→ **Exercise directions**
Please restate each entry word for word.

═════ Records ═════

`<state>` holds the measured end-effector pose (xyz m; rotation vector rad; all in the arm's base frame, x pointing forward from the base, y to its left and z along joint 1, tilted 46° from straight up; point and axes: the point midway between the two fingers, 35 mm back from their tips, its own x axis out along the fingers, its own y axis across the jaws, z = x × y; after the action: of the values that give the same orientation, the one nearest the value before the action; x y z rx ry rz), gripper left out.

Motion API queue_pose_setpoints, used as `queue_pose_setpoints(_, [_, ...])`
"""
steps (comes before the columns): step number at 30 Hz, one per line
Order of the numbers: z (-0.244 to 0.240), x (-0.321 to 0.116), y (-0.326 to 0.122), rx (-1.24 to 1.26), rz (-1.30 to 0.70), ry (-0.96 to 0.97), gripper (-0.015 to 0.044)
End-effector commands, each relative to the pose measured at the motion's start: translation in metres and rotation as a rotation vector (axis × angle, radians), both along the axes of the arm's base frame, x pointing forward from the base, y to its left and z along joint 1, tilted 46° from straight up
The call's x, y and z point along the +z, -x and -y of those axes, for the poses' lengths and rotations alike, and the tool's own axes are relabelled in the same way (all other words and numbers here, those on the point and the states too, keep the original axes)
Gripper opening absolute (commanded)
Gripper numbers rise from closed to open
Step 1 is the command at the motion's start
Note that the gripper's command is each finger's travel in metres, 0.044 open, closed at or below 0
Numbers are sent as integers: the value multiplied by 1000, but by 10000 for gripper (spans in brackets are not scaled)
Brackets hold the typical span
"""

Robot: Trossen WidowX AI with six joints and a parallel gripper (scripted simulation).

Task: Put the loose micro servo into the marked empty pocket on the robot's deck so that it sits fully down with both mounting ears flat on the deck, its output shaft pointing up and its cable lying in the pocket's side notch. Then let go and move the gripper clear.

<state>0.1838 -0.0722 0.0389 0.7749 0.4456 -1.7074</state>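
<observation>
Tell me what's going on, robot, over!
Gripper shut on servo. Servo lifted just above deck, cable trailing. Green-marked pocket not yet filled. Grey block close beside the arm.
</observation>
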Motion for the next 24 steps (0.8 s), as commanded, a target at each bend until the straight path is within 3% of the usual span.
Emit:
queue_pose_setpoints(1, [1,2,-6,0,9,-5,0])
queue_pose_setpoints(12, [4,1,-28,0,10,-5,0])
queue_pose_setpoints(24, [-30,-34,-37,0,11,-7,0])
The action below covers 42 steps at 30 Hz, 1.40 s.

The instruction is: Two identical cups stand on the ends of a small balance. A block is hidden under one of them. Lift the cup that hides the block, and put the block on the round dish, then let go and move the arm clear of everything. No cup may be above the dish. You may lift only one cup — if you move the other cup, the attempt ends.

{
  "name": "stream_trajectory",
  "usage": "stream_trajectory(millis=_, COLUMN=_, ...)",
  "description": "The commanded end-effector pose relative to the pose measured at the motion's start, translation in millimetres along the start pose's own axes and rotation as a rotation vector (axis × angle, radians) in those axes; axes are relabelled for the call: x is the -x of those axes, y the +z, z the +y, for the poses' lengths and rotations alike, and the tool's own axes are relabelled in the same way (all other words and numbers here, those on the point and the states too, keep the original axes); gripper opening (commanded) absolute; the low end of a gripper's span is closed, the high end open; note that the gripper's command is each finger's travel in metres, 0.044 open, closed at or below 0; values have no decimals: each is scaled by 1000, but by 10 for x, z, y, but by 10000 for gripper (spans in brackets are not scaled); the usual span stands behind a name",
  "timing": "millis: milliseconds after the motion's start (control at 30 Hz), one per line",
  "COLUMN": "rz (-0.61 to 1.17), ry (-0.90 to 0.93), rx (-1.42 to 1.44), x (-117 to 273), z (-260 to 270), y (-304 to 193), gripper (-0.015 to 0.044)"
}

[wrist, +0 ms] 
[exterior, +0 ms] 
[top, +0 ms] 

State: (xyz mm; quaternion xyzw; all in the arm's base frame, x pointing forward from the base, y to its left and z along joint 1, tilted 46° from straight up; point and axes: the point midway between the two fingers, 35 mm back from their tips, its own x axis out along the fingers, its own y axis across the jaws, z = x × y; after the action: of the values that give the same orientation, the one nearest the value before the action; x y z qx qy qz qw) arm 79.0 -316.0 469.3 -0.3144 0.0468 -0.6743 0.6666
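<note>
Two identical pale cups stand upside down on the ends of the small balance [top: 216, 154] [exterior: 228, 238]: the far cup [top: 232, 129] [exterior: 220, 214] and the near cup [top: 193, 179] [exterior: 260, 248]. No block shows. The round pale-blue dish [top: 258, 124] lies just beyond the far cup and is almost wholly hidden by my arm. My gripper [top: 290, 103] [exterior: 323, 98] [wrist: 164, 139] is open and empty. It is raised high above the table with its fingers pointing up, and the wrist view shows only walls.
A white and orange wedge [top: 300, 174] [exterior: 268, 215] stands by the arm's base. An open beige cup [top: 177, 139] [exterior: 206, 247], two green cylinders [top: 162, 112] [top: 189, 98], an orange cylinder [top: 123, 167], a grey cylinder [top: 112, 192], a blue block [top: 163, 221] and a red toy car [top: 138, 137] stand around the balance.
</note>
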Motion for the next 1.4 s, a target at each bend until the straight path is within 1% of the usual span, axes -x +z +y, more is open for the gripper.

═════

→ **Output for this exercise**
`<state>` holds the measured end-effector pose (xyz m; rotation vector rad; all in the arm's base frame, x pointing forward from the base, y to its left and z along joint 1, tilted 46° from straight up; point and axes: the point midway between the two fingers, 35 mm back from their tips, its own x axis out along the fingers, its own y axis across the jaws, z = x × y; after the action: of the values that give the same orientation, the one nearest the value before the action; x y z rx ry rz), gripper left out.

Motion API queue_pose_setpoints, used as `queue_pose_setpoints(_, [_, ...])`
"""
steps (comes before the columns): step number at 30 Hz, one per line
Order of the numbers: z (-0.244 to 0.240), x (-0.321 to 0.116), y (-0.326 to 0.122), rx (-1.24 to 1.26), rz (-1.30 to 0.70), ry (-0.96 to 0.97), gripper (-0.015 to 0.044)
End-effector commands, each relative to the pose measured at the motion's start: translation in metres and rotation as a rotation vector (axis × angle, radians), both along the axes of the arm's base frame, x pointing forward from the base, y to its left and z along joint 1, tilted 46° from straight up
The call's x, y and z point along the +z, -x and -y of those axes, for the poses' lengths and rotations alike, and the tool's own axes are relabelled in the same way (all other words and numbers here, those on the point and the states too, keep the original axes)
Gripper opening absolute (commanded)
Gripper numbers rise from closed to open
Step 1 is the command at the motion's start
Note that the gripper's command is each finger's travel in metres, 0.044 open, closed at or below 0
Numbers are sent as integers: the value multiplied by 1000, but by 10000 for gripper (spans in brackets are not scaled)
Brackets hold the typical span
"""

Robot: Trossen WidowX AI with six joints and a parallel gripper (scripted simulation).

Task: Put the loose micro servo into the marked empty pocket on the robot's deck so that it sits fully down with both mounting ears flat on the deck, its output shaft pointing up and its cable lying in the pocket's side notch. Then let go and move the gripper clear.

<state>0.1838 -0.0722 0.0389 0.7749 0.4456 -1.7074</state>
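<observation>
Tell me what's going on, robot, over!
Gripper shut on servo. Servo lifted just above deck, cable trailing. Green-marked pocket not yet filled. Grey block close beside the arm.
</observation>
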Motion for the next 24 steps (0.8 s), as commanded, a target at each bend until the straight path is within 3% of the usual span.
Emit:
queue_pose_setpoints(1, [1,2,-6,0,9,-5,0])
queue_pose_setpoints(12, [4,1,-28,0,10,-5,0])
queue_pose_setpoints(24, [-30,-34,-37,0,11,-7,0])
The action below covers 42 steps at 30 Hz, 1.40 s.

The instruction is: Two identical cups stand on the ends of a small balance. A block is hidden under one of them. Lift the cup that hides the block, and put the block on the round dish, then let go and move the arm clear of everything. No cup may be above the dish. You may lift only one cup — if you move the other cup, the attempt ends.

{
  "name": "stream_trajectory",
  "usage": "stream_trajectory(millis=_, COLUMN=_, ...)",
  "description": "The commanded end-effector pose relative to the pose measured at the motion's start, translation in millimetres along the start pose's own axes and rotation as a rotation vector (axis × angle, radians) in those axes; axes are relabelled for the call: x is the -x of those axes, y the +z, z the +y, for the poses' lengths and rotations alike, and the tool's own axes are relabelled in the same way (all other words and numbers here, those on the point and the states too, keep the original axes); gripper opening (commanded) absolute; the low end of a gripper's span is closed, the high end open; note that the gripper's command is each finger's travel in metres, 0.044 open, closed at or below 0; values have no decimals: each is scaled by 1000, but by 10 for x, z, y, but by 10000 for gripper (spans in brackets are not scaled); the usual span stands behind a name",
  "timing": "millis: milliseconds after the motion's start (control at 30 Hz), one per line",
  "COLUMN": "rz (-0.61 to 1.17), ry (-0.90 to 0.93), rx (-1.42 to 1.44), x (-117 to 273), z (-260 to 270), y (-304 to 193), gripper (-0.015 to 0.044)"
}

[wrist, +0 ms] 
[exterior, +0 ms] 
[top, +0 ms] 

State: (xyz mm; quaternion xyzw; all in the arm's base frame, x pointing forward from the base, y to its left and z along joint 1, tilted 46° from straight up; point and axes: the point midway between the two fingers, 35 mm back from their tips, its own x axis out along the fingers, its own y axis across the jaws, z = x × y; after the action: of the values that give the same orientation, the one nearest the value before the action; x y z qx qy qz qw) arm 79.0 -316.0 469.3 -0.3144 0.0468 -0.6743 0.6666
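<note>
Two identical pale cups stand upside down on the ends of the small balance [top: 216, 154] [exterior: 228, 238]: the far cup [top: 232, 129] [exterior: 220, 214] and the near cup [top: 193, 179] [exterior: 260, 248]. No block shows. The round pale-blue dish [top: 258, 124] lies just beyond the far cup and is almost wholly hidden by my arm. My gripper [top: 290, 103] [exterior: 323, 98] [wrist: 164, 139] is open and empty. It is raised high above the table with its fingers pointing up, and the wrist view shows only walls.
A white and orange wedge [top: 300, 174] [exterior: 268, 215] stands by the arm's base. An open beige cup [top: 177, 139] [exterior: 206, 247], two green cylinders [top: 162, 112] [top: 189, 98], an orange cylinder [top: 123, 167], a grey cylinder [top: 112, 192], a blue block [top: 163, 221] and a red toy car [top: 138, 137] stand around the balance.
</note>
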Motion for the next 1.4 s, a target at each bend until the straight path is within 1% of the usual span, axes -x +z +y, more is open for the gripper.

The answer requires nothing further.